Neste trabalho, a equipa demonstrou a possibilidade de utilizar exossomas — nanovesículas produzidas por todas as células humanas — como um veículo para entregar no pâncreas uma terapia que inibe a proteína KRAS, “sempre activada” em doentes com este tipo de cancro, disse à Lusa a investigadora Sónia Melo, do Instituto de Investigação e Inovação em Saúde da Universidade do Porto (i3S).
De acordo com a especialista, cerca de 70% dos pacientes com cancro no pâncreas têm mutação no gene KRAS, que é “muito difícil de desligar”, não por falta de ferramentas para o fazer, mas devido à “localização anatómica” deste órgão, “não sendo fácil encontrar uma terapia que chegue efectivamente ao local”. Estes exossomas modificados, que carregam a terapia no seu interior, contêm à superfície uma proteína que consegue torná-los “invisíveis” ao sistema imunitário, não sendo assim “destruídos” pelas células imunitárias.
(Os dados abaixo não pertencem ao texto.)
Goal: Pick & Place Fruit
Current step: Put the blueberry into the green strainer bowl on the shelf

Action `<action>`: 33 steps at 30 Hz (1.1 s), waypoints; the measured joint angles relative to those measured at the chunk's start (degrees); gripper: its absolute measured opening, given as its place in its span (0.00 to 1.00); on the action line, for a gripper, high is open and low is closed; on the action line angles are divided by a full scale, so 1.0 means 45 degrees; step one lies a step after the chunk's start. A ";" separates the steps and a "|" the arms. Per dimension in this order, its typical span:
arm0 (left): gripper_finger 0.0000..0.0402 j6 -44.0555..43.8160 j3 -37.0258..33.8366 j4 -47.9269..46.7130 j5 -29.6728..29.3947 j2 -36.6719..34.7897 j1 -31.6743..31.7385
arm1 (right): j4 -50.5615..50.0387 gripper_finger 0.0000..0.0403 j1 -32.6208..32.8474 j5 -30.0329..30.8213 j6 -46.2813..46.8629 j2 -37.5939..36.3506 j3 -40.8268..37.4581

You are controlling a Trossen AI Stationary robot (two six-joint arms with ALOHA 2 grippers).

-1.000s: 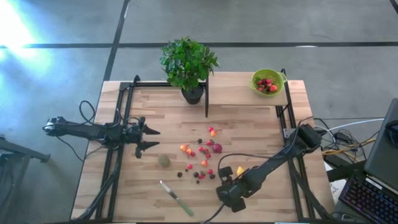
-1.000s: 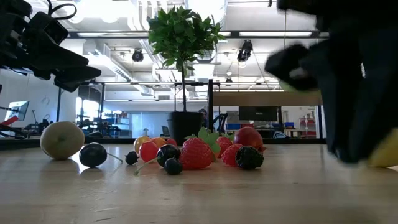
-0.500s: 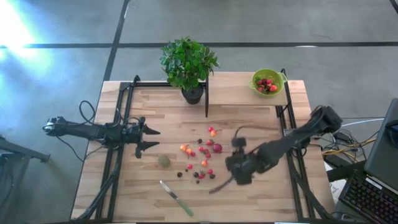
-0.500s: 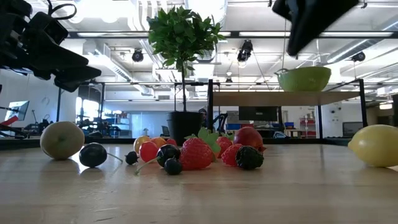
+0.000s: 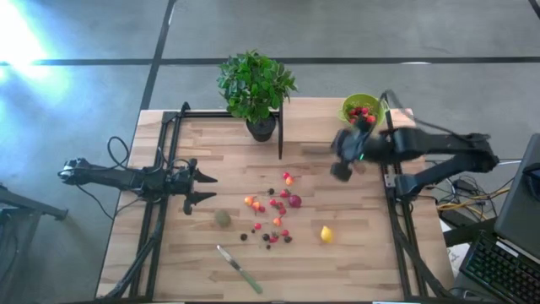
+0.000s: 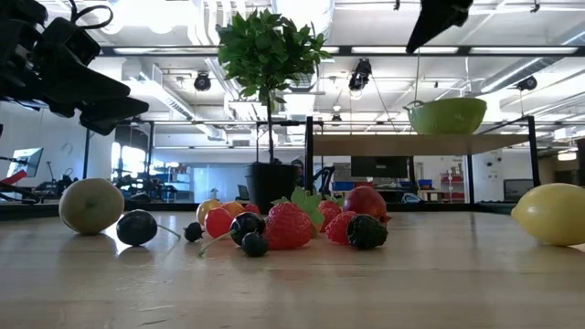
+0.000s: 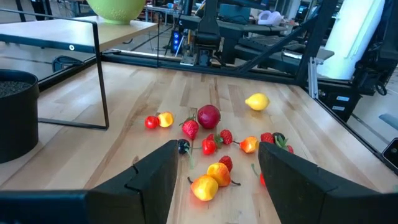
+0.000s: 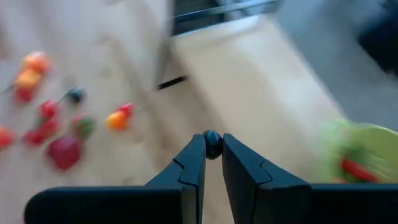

Sónia Melo indicou que, contrariamente ao que se pensa, o cancro do pâncreas “é tão agressivo como qualquer outro”, diferenciando-se dos restantes apenas por ser “silencioso”, muitas das vezes só existindo sintomas (dores abdominais) quando a lesão já é “bastante grande”, sendo estes pouco específicos. “Em mais de 80% dos casos, quando os pacientes chegam à clínica, já têm metástases noutros órgãos, nomeadamente no fígado, na cavidade peritoneal e, muitas vezes, nos pulmões”, referiu.
Devido à falta de sintomas, quando descoberto, “a esperança média de vida dos pacientes é de seis meses”, mas isso acontece “única e exclusivamente” porque o diagnóstico é tardio, enquanto na maior parte dos outros cancros existem sintomas ou exposições externas que os denuncia e leva a um diagnóstico mais precoce, explicou.
Contudo, quando detectado cedo, “é um tipo de cancro muito fácil de curar”, visto tratar-se de um órgão “fácil de remover”, havendo ainda a possibilidade de ser realizada uma laparoscopia (um tipo de cirurgia não invasiva) para retirar a parte afectada do órgão, indicou Sónia Melo.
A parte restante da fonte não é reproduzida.